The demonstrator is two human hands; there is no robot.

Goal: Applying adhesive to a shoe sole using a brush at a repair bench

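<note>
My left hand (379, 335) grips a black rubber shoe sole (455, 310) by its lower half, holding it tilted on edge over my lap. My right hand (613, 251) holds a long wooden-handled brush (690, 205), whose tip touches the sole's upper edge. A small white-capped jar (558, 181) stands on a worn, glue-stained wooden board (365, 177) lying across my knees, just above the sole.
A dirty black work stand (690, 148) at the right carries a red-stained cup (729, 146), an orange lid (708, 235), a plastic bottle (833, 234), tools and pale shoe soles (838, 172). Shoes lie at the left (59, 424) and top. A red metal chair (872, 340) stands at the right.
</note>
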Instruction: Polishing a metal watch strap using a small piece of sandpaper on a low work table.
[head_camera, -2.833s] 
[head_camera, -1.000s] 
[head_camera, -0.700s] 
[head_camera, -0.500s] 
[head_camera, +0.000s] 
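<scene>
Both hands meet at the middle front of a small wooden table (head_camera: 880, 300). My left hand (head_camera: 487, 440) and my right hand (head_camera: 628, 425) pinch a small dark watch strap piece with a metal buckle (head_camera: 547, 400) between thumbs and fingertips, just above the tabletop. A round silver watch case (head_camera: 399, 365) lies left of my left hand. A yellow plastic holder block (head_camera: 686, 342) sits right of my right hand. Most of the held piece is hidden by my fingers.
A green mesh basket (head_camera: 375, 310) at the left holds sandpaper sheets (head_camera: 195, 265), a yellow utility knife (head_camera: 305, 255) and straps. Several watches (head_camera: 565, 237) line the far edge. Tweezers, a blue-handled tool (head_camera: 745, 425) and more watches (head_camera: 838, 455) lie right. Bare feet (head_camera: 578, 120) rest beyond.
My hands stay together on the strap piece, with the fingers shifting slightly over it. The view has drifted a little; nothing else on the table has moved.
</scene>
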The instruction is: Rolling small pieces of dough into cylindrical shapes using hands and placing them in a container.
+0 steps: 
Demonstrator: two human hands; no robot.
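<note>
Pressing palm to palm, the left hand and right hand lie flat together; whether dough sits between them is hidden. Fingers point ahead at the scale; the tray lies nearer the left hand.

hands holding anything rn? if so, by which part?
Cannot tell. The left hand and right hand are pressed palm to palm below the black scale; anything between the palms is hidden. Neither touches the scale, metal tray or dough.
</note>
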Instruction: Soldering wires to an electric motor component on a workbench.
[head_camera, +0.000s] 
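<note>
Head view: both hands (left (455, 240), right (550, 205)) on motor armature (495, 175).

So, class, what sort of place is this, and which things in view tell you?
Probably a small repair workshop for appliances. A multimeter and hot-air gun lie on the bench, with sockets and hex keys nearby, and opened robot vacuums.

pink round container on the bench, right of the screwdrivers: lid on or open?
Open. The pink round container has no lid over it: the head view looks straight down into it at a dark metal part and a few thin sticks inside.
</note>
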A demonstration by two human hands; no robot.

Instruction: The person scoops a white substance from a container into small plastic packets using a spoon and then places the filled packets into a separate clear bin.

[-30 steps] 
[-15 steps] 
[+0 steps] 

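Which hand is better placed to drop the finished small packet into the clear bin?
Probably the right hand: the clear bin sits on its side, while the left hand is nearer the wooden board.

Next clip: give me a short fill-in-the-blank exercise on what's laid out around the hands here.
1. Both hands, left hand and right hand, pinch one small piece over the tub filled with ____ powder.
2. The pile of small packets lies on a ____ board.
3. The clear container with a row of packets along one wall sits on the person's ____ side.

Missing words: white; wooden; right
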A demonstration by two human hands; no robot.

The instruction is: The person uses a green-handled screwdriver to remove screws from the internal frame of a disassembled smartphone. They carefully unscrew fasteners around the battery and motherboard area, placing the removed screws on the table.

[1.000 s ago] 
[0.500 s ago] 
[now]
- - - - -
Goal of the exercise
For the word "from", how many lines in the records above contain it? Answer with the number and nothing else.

Exercise answer
2